Guess what.  I only did the first 4 (I want to go get the Sunday paper and have a relaxing cup of coffee before the final day of house madness – it goes up on the market for viewing Tuesday – so you get a truncated list).  Did you guess?  None of the 4 have a website under their name that comes up when I google them.  What does that say?  They are too busy making art and thus don’t have to bother having a website because they are so well known they’re already "out there?"  What does that say for those of us who not only have a website but also not 1, but 2 blogs?  That we should be putting more time in on art and less on administrative?

Very interesting.  What do you think?  Is a website necessary only until one achieves some level of fame?  Are we kidding ourselves that we really need them to get our work "out there?"

I can tell from the first 4 that the show is a good representation of women demographically – very ethnically inclusive.  Here are the ones I researched (if you like them, the rest are listed in the ArtDaily article):  Jennifer Bartlett; Amalia Mesa Bains; Camille Billops; Elizabeth Catlett.

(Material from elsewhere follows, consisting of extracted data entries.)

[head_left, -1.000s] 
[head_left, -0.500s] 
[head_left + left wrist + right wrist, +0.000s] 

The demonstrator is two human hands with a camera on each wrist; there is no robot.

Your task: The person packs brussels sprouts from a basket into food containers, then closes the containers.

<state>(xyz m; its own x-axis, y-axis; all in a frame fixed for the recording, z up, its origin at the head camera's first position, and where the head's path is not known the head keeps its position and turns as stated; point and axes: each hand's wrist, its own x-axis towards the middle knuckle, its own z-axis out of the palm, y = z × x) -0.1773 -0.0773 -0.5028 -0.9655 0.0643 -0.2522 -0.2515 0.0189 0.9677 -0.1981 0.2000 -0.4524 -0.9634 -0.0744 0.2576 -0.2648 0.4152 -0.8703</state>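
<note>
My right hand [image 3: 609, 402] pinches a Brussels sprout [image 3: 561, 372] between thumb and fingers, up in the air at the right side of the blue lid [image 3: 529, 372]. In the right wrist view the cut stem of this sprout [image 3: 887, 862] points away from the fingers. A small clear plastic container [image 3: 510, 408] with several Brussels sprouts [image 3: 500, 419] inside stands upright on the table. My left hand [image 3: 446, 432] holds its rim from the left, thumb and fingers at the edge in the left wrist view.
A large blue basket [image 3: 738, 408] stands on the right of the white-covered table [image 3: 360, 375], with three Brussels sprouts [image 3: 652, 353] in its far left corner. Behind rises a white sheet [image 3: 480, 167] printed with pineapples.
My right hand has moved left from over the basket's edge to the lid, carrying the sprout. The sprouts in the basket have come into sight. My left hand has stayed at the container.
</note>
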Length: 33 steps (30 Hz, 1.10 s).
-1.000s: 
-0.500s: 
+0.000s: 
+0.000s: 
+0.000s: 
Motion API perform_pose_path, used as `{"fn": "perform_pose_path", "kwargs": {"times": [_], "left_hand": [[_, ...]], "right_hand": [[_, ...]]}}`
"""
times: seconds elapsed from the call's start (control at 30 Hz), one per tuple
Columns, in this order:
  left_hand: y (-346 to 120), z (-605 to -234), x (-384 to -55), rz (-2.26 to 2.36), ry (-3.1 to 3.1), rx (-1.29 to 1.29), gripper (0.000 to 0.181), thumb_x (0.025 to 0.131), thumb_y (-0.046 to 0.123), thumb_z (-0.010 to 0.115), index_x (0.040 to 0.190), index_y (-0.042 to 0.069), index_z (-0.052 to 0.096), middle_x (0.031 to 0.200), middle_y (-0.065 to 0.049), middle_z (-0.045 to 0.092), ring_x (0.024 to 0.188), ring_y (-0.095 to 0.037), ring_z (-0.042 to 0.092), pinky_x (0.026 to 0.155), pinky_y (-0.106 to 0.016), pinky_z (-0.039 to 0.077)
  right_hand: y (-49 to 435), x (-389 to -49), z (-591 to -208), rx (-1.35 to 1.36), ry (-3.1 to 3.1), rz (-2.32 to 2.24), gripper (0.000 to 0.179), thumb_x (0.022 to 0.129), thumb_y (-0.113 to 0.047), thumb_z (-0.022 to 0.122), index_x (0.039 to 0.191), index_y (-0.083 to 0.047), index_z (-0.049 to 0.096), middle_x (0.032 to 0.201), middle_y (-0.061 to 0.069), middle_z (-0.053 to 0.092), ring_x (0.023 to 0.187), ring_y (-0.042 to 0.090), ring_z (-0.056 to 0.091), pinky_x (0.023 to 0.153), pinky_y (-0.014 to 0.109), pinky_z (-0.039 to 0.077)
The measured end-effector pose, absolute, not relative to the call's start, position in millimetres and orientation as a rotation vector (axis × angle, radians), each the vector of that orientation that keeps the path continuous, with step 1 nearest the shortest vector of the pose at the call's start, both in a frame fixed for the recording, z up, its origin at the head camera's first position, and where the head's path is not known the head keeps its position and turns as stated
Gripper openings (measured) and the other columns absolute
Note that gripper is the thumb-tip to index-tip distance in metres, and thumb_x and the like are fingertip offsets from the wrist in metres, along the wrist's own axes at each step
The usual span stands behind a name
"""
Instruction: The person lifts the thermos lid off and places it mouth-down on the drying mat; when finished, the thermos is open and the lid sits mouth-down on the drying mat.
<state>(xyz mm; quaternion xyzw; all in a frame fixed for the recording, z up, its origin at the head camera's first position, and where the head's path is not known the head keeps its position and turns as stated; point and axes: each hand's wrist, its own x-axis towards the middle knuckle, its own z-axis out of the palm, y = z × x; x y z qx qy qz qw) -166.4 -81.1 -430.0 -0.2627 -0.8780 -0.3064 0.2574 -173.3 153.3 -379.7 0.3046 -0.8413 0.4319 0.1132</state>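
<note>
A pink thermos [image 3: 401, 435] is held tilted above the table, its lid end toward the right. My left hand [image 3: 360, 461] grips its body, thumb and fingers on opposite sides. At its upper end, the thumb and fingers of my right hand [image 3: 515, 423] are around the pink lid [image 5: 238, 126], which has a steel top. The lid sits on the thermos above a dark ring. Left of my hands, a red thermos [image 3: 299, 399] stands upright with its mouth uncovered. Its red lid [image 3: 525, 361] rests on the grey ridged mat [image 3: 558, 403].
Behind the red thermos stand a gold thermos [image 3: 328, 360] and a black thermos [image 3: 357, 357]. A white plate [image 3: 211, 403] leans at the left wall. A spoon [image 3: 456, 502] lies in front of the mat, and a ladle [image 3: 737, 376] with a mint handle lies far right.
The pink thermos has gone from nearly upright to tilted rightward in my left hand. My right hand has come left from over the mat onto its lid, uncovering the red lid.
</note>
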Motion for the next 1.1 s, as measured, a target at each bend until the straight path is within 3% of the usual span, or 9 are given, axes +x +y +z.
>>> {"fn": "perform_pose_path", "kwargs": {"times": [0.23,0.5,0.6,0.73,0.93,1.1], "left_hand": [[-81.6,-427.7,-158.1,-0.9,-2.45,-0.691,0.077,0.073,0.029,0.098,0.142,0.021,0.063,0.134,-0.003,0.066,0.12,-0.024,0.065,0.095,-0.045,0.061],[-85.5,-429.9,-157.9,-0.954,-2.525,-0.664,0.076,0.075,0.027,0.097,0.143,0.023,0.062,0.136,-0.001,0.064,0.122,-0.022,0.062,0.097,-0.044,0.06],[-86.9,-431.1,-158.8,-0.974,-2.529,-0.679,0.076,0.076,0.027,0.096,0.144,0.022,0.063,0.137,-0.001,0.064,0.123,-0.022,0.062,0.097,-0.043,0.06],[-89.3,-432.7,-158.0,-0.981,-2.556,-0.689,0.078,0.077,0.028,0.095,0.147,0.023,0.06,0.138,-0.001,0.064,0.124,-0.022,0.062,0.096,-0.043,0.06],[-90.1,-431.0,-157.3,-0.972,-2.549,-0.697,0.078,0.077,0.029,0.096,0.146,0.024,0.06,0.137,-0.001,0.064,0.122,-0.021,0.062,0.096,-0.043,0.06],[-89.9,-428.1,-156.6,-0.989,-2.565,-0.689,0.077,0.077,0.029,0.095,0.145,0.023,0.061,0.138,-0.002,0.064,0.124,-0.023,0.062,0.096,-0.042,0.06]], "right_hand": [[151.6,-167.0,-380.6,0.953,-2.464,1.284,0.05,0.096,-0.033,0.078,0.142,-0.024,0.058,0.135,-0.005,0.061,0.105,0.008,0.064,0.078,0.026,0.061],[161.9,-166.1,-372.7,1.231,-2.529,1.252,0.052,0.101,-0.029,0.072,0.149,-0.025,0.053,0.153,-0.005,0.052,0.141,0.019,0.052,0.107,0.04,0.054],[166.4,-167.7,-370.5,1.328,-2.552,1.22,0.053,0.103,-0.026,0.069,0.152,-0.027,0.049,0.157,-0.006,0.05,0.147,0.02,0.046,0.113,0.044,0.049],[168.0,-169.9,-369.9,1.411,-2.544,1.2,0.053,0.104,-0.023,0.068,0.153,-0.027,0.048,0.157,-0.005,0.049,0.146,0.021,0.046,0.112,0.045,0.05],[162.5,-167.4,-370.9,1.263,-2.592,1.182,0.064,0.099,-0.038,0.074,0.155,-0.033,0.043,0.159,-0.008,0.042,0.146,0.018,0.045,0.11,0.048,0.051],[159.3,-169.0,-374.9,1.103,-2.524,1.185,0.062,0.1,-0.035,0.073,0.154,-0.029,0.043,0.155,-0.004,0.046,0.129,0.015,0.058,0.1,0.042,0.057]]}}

Thought for the Day:  When you are interacting with other people, it sometimes feels a bit more challenging to you to choose your own thoughts.  It seems so natural to observe the conditions that are surrounding you and then to have a knee-jerk reaction to whatever those conditions are.  But when you discover your ability to sift through those experiences and deliberately choose better-feeling perspectives, you will begin to understand your creative invincibility.  In time, you will be able to maintain your connection to your own desires no matter what is going on around you.  And as you learn to exercise your vibrational control, only good-feeling situations will find their way to you.  Esther and Jerry Hicks, The Amazing Power of Deliberate Intent:  Living the Art of Allowing

Comments

2
  • Joined:
    2009-10-19 15:07:50
    August 1, 2006
    Tammy

    This is an interesting question! I think part of it may be due to location; artists who live in areas with diverse, active art communities may be more likely to do their socializing, marketing, and networking offline. I've noticed that I neglect my blog and websites when I have enough of an "energy exchange" with the communities surrounding me. It becomes a matter of priorities: which is giving me the most return for my time investment, in terms of support, business, inspiration, etc.? Living in a rural area (an hour or two away from any major art centers) means that I'm almost forced to stay connected via the internet at times. Would I do it differently if I were in a large city? Possibly. But to end this with a personal preference: I'll always keep some kind of online portfolio up. It's just too easy to hand over that business card with my URL on it!

  • Joined:
    2009-10-19 15:07:50
    August 1, 2006
    Tammy

    Thanks for the comment Laura! I'm always fascinated by how women weave this work of being an artist into the demands of every day.

    BTW for the rest of you, click over to Laura's blog and check out some of her work. I love her Cosmos series! What energy!